The Chaney C4736 8 Note Tunable Organ Kit is surprisingly musical, but I didn't know until I made this cool enclosure to put it in.

I originally bought this electronics kit to check the viability of using it for a big music project. I don't know enough about electronics to modify it for my purposes so I abandoned the idea, put the kit in a drawer, and forgot about it. Then the other day I remembered and thought "hey maybe I'll try record something with this" so I added an on/off switch, volume knob, and an output jack (the limit of my modding skills). Of course, the organ is hard to use as a bare circuit, so I modeled and 3D printed this nifty enclosure. Turns out this synth kit is way more fun than you might expect.

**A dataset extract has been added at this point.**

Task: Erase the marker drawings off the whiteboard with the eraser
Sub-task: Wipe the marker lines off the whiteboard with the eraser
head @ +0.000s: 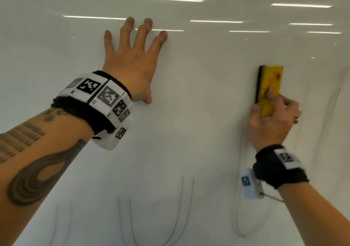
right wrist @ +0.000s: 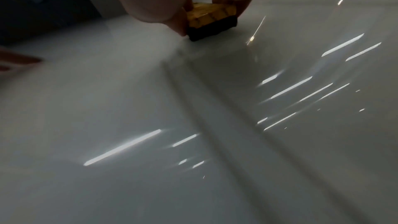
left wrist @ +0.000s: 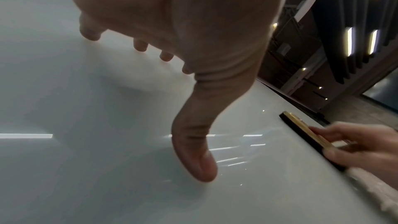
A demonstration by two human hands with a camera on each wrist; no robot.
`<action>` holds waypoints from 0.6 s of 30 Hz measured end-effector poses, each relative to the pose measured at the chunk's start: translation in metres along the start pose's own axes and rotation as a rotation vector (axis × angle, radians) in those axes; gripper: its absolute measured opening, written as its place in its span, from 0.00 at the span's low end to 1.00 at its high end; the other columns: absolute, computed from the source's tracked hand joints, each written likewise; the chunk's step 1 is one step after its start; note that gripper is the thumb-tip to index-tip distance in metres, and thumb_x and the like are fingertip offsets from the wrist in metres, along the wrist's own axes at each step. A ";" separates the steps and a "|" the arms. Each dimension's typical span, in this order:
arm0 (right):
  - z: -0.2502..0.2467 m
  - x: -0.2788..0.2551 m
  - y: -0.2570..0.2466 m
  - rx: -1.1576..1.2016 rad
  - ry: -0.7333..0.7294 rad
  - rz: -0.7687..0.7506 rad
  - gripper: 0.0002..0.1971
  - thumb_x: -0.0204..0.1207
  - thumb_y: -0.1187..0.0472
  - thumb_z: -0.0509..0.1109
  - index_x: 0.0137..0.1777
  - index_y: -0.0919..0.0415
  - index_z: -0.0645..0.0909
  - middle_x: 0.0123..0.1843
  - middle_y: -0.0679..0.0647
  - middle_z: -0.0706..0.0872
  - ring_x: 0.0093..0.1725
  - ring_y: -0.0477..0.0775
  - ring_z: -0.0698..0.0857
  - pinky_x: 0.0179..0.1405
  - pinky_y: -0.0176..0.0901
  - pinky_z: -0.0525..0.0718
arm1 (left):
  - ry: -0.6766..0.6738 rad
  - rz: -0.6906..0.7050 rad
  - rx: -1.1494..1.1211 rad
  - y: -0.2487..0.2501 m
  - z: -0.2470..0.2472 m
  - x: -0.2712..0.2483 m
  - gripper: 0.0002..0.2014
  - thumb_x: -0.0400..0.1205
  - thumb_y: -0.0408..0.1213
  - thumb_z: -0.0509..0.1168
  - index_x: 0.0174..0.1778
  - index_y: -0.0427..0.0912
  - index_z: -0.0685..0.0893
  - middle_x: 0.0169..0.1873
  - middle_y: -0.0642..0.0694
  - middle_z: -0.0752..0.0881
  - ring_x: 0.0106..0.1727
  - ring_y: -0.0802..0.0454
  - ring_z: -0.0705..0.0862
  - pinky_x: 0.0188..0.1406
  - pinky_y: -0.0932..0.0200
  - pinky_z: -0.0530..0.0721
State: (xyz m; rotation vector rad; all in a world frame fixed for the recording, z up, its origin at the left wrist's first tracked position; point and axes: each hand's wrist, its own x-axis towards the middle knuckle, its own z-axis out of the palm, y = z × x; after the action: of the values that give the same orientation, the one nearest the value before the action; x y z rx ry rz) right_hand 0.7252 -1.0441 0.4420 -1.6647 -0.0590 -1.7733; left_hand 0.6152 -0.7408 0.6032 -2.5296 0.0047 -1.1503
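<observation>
- My left hand (head: 130,63) lies flat against the whiteboard (head: 198,86), fingers straight and spread, thumb tip touching the surface
- My right hand (head: 272,120) grips the lower half of the yellow eraser (head: 270,82), fingers curled round it, wrist below
- The eraser stands upright, black felt pressed to the board
- Faint marker lines (head: 181,217) curve lower down the board
</observation>
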 end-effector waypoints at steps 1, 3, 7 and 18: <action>-0.003 -0.027 -0.005 0.018 -0.050 -0.101 0.22 0.72 0.63 0.75 0.68 0.61 0.85 0.59 0.72 0.79 0.54 0.71 0.78 0.56 0.53 0.74 | 0.000 0.000 0.001 0.001 -0.001 -0.001 0.77 0.52 0.55 0.89 0.87 0.57 0.38 0.86 0.49 0.37 0.86 0.35 0.35 0.80 0.20 0.48; -0.016 -0.077 -0.004 0.051 -0.213 -0.351 0.22 0.72 0.66 0.76 0.68 0.59 0.84 0.61 0.71 0.80 0.50 0.69 0.78 0.52 0.59 0.77 | 0.005 -0.002 0.002 0.001 -0.002 -0.001 0.77 0.51 0.55 0.89 0.86 0.57 0.39 0.86 0.49 0.38 0.87 0.35 0.37 0.80 0.20 0.49; -0.030 -0.056 0.044 -0.012 -0.221 -0.378 0.22 0.72 0.64 0.73 0.68 0.55 0.82 0.62 0.71 0.81 0.50 0.73 0.80 0.53 0.60 0.76 | 0.008 -0.029 0.024 0.002 -0.003 0.000 0.77 0.50 0.54 0.90 0.86 0.57 0.41 0.86 0.50 0.40 0.87 0.36 0.39 0.80 0.20 0.51; -0.050 -0.120 0.066 -0.054 -0.417 -0.482 0.27 0.67 0.68 0.76 0.66 0.51 0.79 0.65 0.69 0.81 0.48 0.69 0.75 0.44 0.48 0.65 | 0.155 -0.146 0.125 0.066 -0.024 0.008 0.53 0.57 0.41 0.81 0.78 0.45 0.60 0.80 0.38 0.59 0.85 0.30 0.51 0.77 0.18 0.52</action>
State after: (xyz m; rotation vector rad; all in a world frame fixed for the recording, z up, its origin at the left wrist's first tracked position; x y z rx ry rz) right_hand 0.7081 -1.0648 0.2988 -2.1687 -0.6529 -1.7285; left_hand 0.6126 -0.8113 0.6015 -2.3583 -0.2085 -1.3563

My enclosure design is efficient to print and easy to assemble. I originally thought I would use screws to hold the grill and keyboard in place, but I didn't think carefully enough about how that would work, and it didn't, so I had to glue all the parts together instead. The keyboard works amazingly well, and lifting the back cover changes the speaker airflow making the sound brighter and less boxy. If I knew more about electronics I would add some kind of tone control or vibrato like on a Stylophone.

The only annoyance is tuning. This thing is difficult to tune and nearly impossible outside of a two octave range, but still that's totally usable for musical applications. To making tuning a bit easier I quickly designed a tuning key that awkwardly fits into the back of the enclosure (had I thought in advance I would have made some kind of tuning key holder). And even when it tune it slowly falls out, but I think that's part of the character of such a simple analog device.

I designed this in Blender 4. Here are the files for remixing (Note: I'm kinda bad at 3D modeling). The printing was done on a Prusa MINI using Galaxy Black filament. This project was fun and I might do it again with a different design idea I had the other day.